What you will do: Could you print every line from the first one of the records below through the line containing "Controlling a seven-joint", with both included and nothing else?

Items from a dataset

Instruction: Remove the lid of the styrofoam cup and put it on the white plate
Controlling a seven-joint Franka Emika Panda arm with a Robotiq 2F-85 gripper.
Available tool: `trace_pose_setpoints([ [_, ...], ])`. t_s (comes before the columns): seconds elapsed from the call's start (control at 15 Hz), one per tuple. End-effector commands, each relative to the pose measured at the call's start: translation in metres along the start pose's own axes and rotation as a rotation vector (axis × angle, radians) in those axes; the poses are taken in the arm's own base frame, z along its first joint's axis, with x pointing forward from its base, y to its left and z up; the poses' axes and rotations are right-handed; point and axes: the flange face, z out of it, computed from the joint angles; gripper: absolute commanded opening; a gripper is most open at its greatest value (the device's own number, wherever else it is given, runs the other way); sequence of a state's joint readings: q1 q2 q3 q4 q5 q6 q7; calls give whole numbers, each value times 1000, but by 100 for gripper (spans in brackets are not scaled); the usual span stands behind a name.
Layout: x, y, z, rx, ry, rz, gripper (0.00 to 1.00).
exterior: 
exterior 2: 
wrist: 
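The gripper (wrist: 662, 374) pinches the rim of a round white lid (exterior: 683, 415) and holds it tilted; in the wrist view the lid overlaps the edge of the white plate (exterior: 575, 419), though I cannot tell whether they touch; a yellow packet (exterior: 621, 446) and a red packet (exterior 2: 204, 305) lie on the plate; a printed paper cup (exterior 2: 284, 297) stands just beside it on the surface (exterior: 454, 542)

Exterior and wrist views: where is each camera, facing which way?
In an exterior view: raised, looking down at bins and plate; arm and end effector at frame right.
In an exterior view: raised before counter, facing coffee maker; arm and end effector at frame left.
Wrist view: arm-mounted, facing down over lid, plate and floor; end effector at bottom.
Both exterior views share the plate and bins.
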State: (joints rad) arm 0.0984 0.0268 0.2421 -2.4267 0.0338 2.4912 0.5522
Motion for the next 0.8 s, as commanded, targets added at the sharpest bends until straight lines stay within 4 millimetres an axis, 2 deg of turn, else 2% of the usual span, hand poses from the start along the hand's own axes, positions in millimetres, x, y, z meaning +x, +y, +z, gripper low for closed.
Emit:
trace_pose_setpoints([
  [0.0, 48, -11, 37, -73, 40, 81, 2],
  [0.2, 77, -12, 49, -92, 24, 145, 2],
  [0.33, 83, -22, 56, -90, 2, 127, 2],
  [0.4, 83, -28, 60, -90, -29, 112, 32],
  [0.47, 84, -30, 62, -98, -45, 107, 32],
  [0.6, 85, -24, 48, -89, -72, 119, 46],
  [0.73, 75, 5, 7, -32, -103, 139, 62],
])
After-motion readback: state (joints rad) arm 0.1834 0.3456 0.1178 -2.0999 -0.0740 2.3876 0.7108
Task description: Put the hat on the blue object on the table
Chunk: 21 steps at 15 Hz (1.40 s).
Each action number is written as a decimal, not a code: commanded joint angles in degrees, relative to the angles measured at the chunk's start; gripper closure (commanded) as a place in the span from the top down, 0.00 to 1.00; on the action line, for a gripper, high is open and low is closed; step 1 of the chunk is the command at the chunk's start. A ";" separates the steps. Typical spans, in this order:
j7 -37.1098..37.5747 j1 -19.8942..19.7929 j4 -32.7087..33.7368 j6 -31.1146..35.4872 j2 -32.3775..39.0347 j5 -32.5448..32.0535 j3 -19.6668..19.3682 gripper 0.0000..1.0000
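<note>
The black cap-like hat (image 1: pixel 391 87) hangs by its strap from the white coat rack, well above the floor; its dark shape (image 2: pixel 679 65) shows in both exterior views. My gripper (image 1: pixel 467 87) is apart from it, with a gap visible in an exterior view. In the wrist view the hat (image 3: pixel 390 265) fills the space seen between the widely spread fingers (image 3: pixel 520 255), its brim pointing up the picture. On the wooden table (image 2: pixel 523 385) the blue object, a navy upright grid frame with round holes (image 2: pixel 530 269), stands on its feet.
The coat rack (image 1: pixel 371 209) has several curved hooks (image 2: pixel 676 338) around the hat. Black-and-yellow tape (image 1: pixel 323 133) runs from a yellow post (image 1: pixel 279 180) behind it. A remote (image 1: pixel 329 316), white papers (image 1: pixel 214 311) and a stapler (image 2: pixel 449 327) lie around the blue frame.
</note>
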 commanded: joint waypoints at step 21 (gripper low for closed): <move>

Finished task:
Instruction: Remove the lid of the styrofoam cup and put it on the white plate
Controlling a seven-joint Franka Emika Panda arm with a Robotiq 2F-85 gripper.

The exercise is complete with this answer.